What you have to do |
Print all the data that follows exactly, images excluded.
----
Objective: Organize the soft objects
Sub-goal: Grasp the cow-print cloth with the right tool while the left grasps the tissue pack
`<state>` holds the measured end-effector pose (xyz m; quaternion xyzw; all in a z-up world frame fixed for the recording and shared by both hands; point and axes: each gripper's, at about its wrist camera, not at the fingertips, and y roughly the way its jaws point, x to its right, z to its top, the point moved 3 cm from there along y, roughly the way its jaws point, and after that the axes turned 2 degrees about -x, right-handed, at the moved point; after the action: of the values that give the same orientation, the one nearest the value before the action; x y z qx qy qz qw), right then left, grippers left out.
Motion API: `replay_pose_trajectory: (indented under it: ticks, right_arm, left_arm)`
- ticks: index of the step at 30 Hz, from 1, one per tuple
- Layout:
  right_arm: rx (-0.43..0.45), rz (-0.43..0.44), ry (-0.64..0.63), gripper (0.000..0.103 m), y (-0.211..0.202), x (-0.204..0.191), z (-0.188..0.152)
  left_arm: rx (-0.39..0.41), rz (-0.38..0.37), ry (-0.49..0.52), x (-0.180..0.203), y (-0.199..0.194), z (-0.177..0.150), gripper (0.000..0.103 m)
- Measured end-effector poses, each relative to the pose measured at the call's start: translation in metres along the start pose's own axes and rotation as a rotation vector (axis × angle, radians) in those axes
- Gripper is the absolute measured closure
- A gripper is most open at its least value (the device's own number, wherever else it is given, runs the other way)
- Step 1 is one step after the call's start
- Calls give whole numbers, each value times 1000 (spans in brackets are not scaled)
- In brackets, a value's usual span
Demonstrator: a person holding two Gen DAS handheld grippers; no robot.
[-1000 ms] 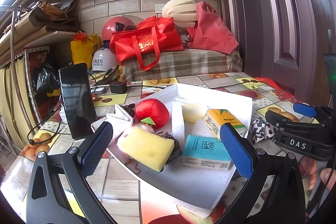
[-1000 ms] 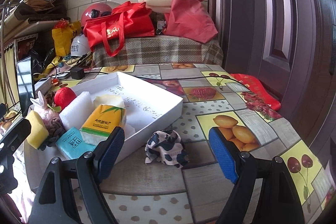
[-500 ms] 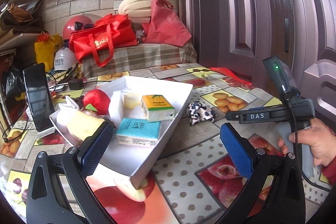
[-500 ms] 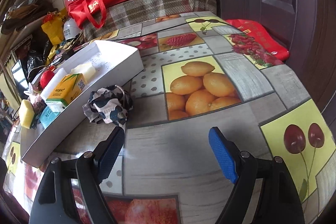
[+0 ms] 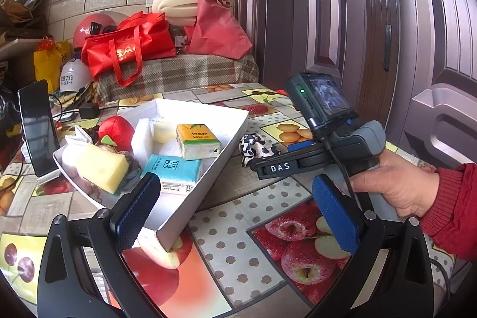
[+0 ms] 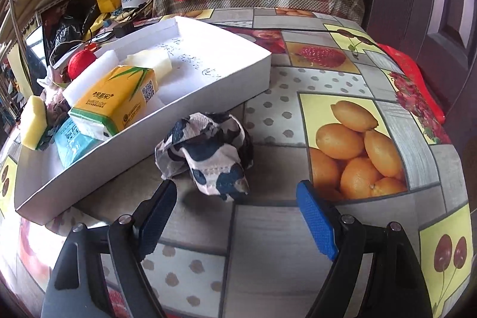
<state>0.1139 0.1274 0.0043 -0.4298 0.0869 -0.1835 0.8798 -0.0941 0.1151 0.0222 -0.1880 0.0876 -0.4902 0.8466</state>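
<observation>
A crumpled black-and-white spotted cloth [image 6: 208,151] lies on the table just outside the white box [image 6: 226,76]; it also shows in the left wrist view [image 5: 256,146]. The box [image 5: 208,184] holds a yellow sponge [image 5: 103,167], a red plush [image 5: 116,130], a yellow tissue pack [image 5: 198,140], a teal tissue pack [image 5: 174,173] and white foam. My right gripper [image 6: 237,216] is open and empty, just in front of the cloth. My left gripper [image 5: 235,216] is open and empty, near the box's front corner.
A phone [image 5: 37,127] stands left of the box. Red bags [image 5: 131,49] and helmets sit on a plaid-covered bench behind the table. A dark door [image 5: 357,20] is on the right. The fruit-patterned tablecloth [image 6: 342,139] lies bare to the right.
My right gripper has moved forward and left toward the spotted cloth, now close in front of it. My left gripper has swung right and back from over the box.
</observation>
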Motion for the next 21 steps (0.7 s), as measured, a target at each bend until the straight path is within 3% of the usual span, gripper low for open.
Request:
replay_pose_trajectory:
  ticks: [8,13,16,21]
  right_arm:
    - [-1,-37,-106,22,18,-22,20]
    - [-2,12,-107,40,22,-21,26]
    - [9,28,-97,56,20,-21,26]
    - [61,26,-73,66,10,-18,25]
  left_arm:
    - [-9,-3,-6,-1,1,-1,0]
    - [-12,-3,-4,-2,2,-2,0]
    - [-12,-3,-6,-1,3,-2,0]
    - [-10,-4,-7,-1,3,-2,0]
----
Answer to this problem |
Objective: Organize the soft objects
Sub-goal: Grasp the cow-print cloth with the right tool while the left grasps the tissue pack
`<state>` holds the measured end-effector pose (xyz m; quaternion xyzw; all in a z-up world frame fixed for the recording and shared by both hands; point and axes: each gripper's, at about its wrist camera, not at the fingertips, and y roughly the way its jaws point, x to its right, z to its top, the point moved 3 cm from there along y, roughly the way its jaws point, and after that the axes turned 2 degrees about -x, right-handed, at the moved point; after the action: of the values that give the same orientation, the one nearest the value before the action; x y z qx qy qz qw), right then left, grippers left out.
Motion API: `replay_pose_trajectory: (indented under it: ticks, right_arm, left_arm)`
- ticks: index of the step at 30 Hz, from 1, one per tuple
- Layout:
  right_arm: rx (-0.43..0.45), rz (-0.43..0.44), ry (-0.64..0.63), gripper (0.000..0.103 m), y (-0.211..0.202), x (-0.204..0.191), z (-0.188..0.152)
  left_arm: rx (-0.39..0.41), rz (-0.38..0.37), ry (-0.49..0.52), x (-0.180..0.203), y (-0.199..0.194), z (-0.177..0.150), gripper (0.000..0.103 m)
- Measured end-effector poses, each relative to the pose measured at the call's start: translation in metres along the start pose's own axes and rotation as a rotation vector (axis × angle, radians) in those axes
- Gripper is the absolute measured closure
- A gripper is most open at its least value (the device's own number, wherever else it is given, runs the other way)
- Step 1 is one step after the call's start
- Calls give whole numbers, each value times 1000 (spans in brackets are not scaled)
- In brackets, a value's usual span
Demonstrator: a person holding two Gen DAS handheld grippers; no robot.
[-1000 ms] 
[-1000 ms] 
[-500 ms] 
[-500 ms] 
[+0 ms] 
[+0 ms] 
<state>0.1139 0.1274 0.0043 -0.4298 0.0869 -0.1835 0.8798 -0.0941 0.1151 0.0222 -0.1880 0.0876 -0.4902 0.8466</state>
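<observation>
A crumpled black-and-white spotted cloth [image 6: 208,151] lies on the table just outside the white box [image 6: 226,76]; it also shows in the left wrist view [image 5: 256,146]. The box [image 5: 208,184] holds a yellow sponge [image 5: 103,167], a red plush [image 5: 116,130], a yellow tissue pack [image 5: 198,140], a teal tissue pack [image 5: 174,173] and white foam. My right gripper [image 6: 237,216] is open and empty, just in front of the cloth. My left gripper [image 5: 235,216] is open and empty, near the box's front corner.
A phone [image 5: 37,127] stands left of the box. Red bags [image 5: 131,49] and helmets sit on a plaid-covered bench behind the table. A dark door [image 5: 357,20] is on the right. The fruit-patterned tablecloth [image 6: 342,139] lies bare to the right.
My right gripper has moved forward and left toward the spotted cloth, now close in front of it. My left gripper has swung right and back from over the box.
</observation>
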Motion for the next 21 steps (0.7 s), as measured, a target at each bend until the straight path is within 3% of the usual span, gripper low for open.
Request:
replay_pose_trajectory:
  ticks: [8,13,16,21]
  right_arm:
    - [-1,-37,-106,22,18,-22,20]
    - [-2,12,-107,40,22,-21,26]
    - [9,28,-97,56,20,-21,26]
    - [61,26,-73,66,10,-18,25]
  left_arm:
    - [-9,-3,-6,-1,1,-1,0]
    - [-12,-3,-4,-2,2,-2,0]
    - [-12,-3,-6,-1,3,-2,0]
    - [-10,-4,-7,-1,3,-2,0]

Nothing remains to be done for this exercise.